• Aim of the exercise: Beginning at the line that contains "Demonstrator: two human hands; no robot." and ending at the last line of the records below, retype each line exactly and add nothing.

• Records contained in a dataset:
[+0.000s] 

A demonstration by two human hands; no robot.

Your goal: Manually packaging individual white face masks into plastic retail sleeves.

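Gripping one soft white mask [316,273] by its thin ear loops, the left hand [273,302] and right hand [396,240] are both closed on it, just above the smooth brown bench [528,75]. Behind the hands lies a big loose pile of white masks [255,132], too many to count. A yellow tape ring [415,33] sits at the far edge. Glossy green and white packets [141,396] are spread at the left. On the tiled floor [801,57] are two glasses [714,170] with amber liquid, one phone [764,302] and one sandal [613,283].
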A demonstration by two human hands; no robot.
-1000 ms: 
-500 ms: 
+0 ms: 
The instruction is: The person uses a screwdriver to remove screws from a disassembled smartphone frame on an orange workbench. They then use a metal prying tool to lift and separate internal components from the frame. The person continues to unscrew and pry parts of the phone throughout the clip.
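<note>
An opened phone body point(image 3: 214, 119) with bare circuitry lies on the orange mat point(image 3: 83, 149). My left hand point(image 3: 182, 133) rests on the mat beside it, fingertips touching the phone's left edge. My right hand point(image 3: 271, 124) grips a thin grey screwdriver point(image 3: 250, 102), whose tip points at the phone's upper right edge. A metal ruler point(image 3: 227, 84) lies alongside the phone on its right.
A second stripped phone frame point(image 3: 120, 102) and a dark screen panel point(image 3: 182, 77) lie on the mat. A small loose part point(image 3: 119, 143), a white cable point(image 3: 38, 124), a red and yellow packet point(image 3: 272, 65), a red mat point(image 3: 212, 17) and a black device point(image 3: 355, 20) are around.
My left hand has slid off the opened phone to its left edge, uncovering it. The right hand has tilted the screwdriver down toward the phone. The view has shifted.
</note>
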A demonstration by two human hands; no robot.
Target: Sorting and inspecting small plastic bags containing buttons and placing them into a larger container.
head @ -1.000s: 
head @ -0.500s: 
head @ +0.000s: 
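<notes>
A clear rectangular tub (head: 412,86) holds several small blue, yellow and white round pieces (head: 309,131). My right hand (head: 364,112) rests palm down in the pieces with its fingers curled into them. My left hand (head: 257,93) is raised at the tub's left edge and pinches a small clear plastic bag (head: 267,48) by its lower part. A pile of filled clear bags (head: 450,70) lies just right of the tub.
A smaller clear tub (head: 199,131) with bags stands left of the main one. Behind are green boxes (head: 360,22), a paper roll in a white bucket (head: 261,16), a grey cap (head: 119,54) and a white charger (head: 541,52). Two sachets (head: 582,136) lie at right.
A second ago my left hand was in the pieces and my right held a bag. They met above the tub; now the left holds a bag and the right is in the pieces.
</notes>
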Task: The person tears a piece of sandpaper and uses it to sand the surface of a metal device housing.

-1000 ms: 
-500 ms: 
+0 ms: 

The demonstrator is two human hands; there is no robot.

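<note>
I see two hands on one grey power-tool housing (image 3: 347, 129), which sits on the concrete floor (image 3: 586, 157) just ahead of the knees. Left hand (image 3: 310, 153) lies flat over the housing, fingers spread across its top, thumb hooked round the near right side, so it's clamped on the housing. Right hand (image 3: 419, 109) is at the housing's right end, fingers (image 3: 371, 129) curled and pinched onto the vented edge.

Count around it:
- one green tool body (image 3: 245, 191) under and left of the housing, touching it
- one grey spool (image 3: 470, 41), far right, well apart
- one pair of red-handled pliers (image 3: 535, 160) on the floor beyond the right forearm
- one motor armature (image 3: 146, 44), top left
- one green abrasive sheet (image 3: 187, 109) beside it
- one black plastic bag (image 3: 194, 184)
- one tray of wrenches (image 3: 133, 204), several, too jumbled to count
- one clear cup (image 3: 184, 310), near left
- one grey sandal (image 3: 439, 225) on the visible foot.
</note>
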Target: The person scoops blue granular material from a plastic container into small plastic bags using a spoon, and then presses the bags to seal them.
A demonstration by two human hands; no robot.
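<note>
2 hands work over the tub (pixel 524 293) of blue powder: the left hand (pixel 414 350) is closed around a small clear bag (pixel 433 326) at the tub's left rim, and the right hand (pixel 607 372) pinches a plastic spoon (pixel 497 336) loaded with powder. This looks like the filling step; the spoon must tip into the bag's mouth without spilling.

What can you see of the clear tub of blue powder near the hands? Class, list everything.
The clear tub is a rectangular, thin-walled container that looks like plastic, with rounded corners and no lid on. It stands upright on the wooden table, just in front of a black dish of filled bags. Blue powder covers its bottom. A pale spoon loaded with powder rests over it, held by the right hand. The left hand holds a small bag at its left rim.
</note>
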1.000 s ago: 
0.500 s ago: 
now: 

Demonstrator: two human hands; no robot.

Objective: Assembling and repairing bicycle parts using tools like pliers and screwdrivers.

• Output of the task:
Demonstrator: two human hands; no robot.

Objective: Assembling and repairing bicycle parts using tools like pliers and screwdrivers.

Output for this exercise is complete.